India based ISIS activities are alarming

Vikas Khanna

Mehdi MasroorThe arrest of an Indian national, Mehdi Masroor Biswas, following a sensational disclosure by Britain’s Channel 4 that he was operating a pro-Islamic State Twitter account should serve as a wake-up call for Indian intelligence and security agencies. Investigations reveal that his tweets, written under the name Shami Witness, were the most read and followed among the active ISIS jihadists fighting in Syria and Iraq. According to Channel 4 report, his tweets, seen two million times each month, made him perhaps the most influential Islamic State Twitter handler with close to 18,000 followers. The popularity of his twitter account can be gauged from the fact the new recruits planning to join the Islamic State, also known as ISIS or ISIL, were heavily influenced by his posts. The information that he was running about Islamic State activities on his Twitter account was becoming a source of stimulus for these recruits.  While he may not be having any direct link with the militant organization, but he greatly influenced the minds of the recruits.  If Mehdi is to be believed, most of his followers were English-speaking terrorists. That Mehdi had been active for several years posting and re-tweeting views which propagated the violent ideology of the ISIS speaks volumes of the complete failure of Indian intelligence agencies. Had there been no alert from the foreign media house, Mehdi’s identity could have gone unnoticed and he would have enjoyed a longer free run.

What we are witnessing today is a new version of terrorism. Gone are the days when these terrorist groups employed uneducated, jobless youth, largely from the rural background.  The movement is acquiring a very deadly shape after it has drawn in its fold several highly qualified technocrats, who are religiously motivated and indoctrinated bent on establishing an Islamist state.  The use of social media for the global spread of its ideology is a tactical masterstroke. No wonder, the Islamic State has been infusing significant funds and resources to its social media campaign. Technology is their latest weapon. The group has been glorifying its activities by regularly releasing audio messages and high definition brutally graphic videos of executions of western hostages and captured soldiers. What concerns the most is that this informal network of supporters active on social media may not be directly associated with the militant organization, but they are helping it by magnifying its reach. Who would, otherwise, have thought that an unsuspecting Indian youth was inspiring hundreds of youth of the US and England to join the jehadi war in Iraq and Syria?  This is a dangerous trend, whose ramification is hard to imagine.

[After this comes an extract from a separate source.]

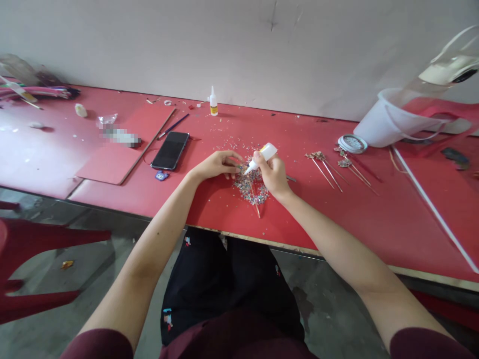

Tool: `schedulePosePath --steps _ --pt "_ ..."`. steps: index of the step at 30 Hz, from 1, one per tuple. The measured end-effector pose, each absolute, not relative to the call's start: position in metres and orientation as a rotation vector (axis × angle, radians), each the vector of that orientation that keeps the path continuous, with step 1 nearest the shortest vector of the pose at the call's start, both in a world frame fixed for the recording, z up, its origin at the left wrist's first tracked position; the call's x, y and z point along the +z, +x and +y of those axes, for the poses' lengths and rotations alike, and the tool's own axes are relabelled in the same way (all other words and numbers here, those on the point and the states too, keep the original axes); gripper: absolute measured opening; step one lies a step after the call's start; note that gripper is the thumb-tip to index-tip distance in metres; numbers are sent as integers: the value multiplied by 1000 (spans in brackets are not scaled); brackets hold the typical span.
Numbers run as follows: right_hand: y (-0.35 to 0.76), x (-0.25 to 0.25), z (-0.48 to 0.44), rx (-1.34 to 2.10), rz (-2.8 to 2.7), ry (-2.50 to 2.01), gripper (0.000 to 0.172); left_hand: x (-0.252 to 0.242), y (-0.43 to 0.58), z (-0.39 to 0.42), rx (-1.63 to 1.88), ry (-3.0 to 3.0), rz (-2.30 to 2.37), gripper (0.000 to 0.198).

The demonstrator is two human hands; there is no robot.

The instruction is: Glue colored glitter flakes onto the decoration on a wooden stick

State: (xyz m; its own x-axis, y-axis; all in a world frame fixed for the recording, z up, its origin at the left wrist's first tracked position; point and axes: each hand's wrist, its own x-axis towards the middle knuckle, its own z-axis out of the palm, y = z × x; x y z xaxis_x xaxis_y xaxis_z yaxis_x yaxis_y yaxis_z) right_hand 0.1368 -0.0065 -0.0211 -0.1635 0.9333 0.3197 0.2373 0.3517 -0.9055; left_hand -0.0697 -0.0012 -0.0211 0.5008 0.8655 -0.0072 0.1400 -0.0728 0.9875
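Note:
My right hand (275,174) is closed around a small white glue bottle (268,150), tilted with its nozzle pointing down and left. The nozzle tip is close to the upper end of a thin gold-coloured hair stick (254,197). My left hand (220,164) has its fingers curled together at that upper end, pinching the stick there; the fingertips partly hide it. Below both hands lies a spread pile of small shiny chips (245,192) on the red table (224,212). The stick slants over this pile towards me.
A second glue bottle (213,102) stands near the wall. To the left lie a phone (170,150), a blue pen (173,126) and a red board (108,164). Several decorated hair sticks (327,169), a round lid (352,143) and a white bucket (391,119) are on the right.

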Motion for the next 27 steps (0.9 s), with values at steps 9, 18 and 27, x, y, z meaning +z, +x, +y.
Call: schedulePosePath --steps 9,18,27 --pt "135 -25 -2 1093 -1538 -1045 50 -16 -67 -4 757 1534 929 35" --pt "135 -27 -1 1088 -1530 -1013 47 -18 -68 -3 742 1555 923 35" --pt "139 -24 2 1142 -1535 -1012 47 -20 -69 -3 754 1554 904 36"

India has every reason to feel concerned about the rise of the ISIS. Some of the recent events point to the lurking dangers which lie ahead. It is now widely known that four Indian men from Mumbai suburb Kalyan had flown to the Middle East to fight for the Islamic State. Kalyan engineer Arif Majeed, now under arrest after his return, told investigators that he was part of a radicalized group of 40 college students who spent a lot of time on the internet, surfing information on terrorist groups and Islamic preachings. Eventually, only four, including Majeed, left for Iraq to join the ISIS.

Then in September, Al-Qaida leader Ayman al Zawahiri, widely believed to be in hiding in Pakistan, appeared in a video announcing the creation of a new Indian front in a call to Muslims in South Asia to join the “caravan of jihad”.  In the 56-minute video, Zawahiri said the new terror group would fight for Muslims facing what he described as “injustice and oppression in Burma, Bangladesh, Assam, Gujarat, Ahmedabad and Kashmir.”  It is believed that, in the face of the spreading influence of the Islamic State in the Middle East, Zawahiri is now turning his attention to almost half a billion Muslims who reside in Pakistan, India and Bangladesh.

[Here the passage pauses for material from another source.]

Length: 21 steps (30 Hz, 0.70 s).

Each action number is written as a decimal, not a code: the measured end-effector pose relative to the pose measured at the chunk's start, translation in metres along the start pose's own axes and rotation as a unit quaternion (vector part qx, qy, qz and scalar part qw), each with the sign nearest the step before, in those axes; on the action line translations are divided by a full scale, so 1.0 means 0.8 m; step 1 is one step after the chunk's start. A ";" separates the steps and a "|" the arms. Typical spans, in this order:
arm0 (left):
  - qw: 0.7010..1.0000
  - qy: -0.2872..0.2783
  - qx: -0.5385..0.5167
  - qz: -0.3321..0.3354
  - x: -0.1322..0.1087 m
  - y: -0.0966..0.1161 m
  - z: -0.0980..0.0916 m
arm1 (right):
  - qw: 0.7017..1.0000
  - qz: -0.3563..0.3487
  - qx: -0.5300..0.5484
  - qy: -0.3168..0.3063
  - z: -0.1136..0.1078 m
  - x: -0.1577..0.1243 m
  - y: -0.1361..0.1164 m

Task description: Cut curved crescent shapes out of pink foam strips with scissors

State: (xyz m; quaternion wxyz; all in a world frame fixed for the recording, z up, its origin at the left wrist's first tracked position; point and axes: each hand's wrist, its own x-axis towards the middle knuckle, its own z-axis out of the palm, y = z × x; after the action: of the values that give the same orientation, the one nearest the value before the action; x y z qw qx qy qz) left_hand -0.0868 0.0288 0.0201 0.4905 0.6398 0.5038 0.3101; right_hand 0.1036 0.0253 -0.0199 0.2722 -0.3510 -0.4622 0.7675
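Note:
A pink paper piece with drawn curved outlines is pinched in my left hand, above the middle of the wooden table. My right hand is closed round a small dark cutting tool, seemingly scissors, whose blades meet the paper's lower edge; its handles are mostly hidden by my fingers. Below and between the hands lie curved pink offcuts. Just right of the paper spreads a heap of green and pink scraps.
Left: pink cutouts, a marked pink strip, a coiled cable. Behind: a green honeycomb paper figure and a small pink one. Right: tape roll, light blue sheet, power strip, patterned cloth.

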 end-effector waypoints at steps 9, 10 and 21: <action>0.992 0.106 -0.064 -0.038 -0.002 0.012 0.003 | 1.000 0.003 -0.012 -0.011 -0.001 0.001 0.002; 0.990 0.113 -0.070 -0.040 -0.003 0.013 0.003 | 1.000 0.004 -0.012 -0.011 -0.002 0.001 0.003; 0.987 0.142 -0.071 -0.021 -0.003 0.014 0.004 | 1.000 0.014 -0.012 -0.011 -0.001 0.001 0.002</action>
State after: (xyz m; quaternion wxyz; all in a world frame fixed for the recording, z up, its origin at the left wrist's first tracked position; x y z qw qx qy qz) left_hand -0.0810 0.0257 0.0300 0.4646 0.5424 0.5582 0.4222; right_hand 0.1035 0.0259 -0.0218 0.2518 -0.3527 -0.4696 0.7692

India is facing a renewed terrorist threat due to internal, regional and global factors. It is feared that Pakistan-based militant groups, now active in Afghanistan, may turn their attention to India once the US-led coalition forces make their gradual exit. It has happened earlier also when Pakistan had directed mujahideens to Jammu and Kashmir once the Soviet led forces withdrew from Afghanistan. That was the start of terrorism in Kashmir.

It is now clear that we are not safe by securing our borders only. The enemy is within us. There may be several Mehdis operating in the country. There is an urgent need to upgrade and strengthen our intelligence network to keep a hawk eye on such elements to thwart their nefarious designs. We can ill-afford to be tipped off by a foreign channel or intelligence agency every time.